Speeches will be made, comments and reply comments will be submitted, conference panels will be devoted to the Open Internet. And confusion and angst will continue to reign.
But will anyone's mind be changed?
Or does it all come down to, for now, the vote of one FCC Democratic commissioner who may not agree with her Chairman? And what parts of this matters? As Chairman Wheeler has telegraphed, the upcoming FCC deliberations on Title II are being structured as a prelude to the inevitable Congressional and court challenges ahead.
OK, democracy can be an ugly, ungainly process, especially when volatile topics such as free speech and billions of dollars are at stake. And there's always the hope that the upcoming process will birth some useful compromise that keep all parties satisfied - or at least, comparably unhappy.
As if.
The history of such dramatic telecom policy scuffles on the public stage does not bode well. Memories turn to 2002's "Internet Freedom and Broadband Deployment Act (H.R. 1542)," better known as the Tauzin-Dingell Bill in honor of its bipartisan (sort of) sponsors.
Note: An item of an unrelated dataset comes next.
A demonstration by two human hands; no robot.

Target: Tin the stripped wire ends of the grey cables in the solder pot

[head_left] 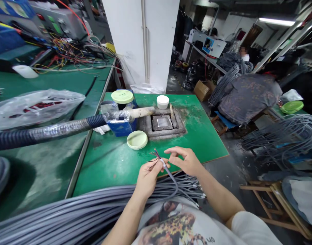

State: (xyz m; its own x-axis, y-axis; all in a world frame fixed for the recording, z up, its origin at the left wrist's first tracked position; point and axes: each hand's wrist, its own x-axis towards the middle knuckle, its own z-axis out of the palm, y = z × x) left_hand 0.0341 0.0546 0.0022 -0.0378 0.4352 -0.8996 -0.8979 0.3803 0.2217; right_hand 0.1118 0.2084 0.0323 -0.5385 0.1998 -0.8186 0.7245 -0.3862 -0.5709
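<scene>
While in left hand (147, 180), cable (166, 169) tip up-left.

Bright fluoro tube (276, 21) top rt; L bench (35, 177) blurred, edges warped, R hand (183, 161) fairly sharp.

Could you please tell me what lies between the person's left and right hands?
The head view shows a grey sheathed cable with thin coloured wires between the left hand and right hand.
</scene>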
We also recall Senate Commerce Committee Chairman Fritz Hollings' denunciation of the House proposal and his preference for his own "Broadband Telecommunications Act" (which had a different cast of political backers). The promotional campaigns filled
Washington's airwaves with incessant advocacy ads that totally confused almost all listeners, even the targeted congressional staffs. And ultimately, Congress let the whole thing die.
Although advocacy campaigns (such as the NCTA-backed Broadband for America) are already underway, we can only hope that public display of animosity does reach the levels of that decade-ago deluge. Or maybe it's more fitting than ever in today's ecosystem for an arcane industry dispute to be the cause du jour - until something more visible (and understandable) comes along.
In parts of our community, the leisure of the theory class is to write and refute sage reports about social and economic impact of policy decision. I eagerly await the hired economists' next round of authoritative interpolations of data, proving the disastrous impact of the "wrong" policy decision. We can write the scripts today and let them fill in the numbers later.
None of this skepticism suggests that the deliberative process is unworthy. But in this particular case, the long, long debate seems particularly odious. And in today's political climate, the likelihood of turning votes - or even redirecting anyone's viewpoints - seems frustratingly unlikely.
The FCC has frequently faced such frustrating issues, often fueled by orchestrated and downright Astroturf inputs from the "public," akin to most of the four million comments in the ramp-up to the current Title II rulemaking. Over the years, there have been similar brouhahas about broadcast indecency, sports blackouts, media ownership and dozens of other topics. As a legal historian pal points out, there was even an onslaught of opposition to the FCC's "plan to ban" all religious broadcasts. Although no such policy was ever under consideration, an urban myth evolved and there were calls from pulpits around the country urging the faithful to bombard the FCC with letters, postcards and calls (yes, it was a while ago) urging that no such policy be implemented.
Ah, the uninformed have such great incentives to shout out their preferences.
The TOPSY analytics tally of "Net Neutrality" Tweets spiking to 20,000 on Tuesday - attests to the fleeting attention that sufficient hype can generate.
So let the "conversation" begin. Some of us are bored even before it begins. Very few minds will be changed by the coming deluge of fancy words and charged rhetoric. And none of it is likely to be as influential as the four words that helped create the foundations of this business. They're a Biblical phrase (from Numbers 23:23) that telecom historian Tom Wheeler knows well in their context as the dots and dashes that opened the first Baltimore-to-Washington telegraph line on May 24, 1844: "What hath God wrought."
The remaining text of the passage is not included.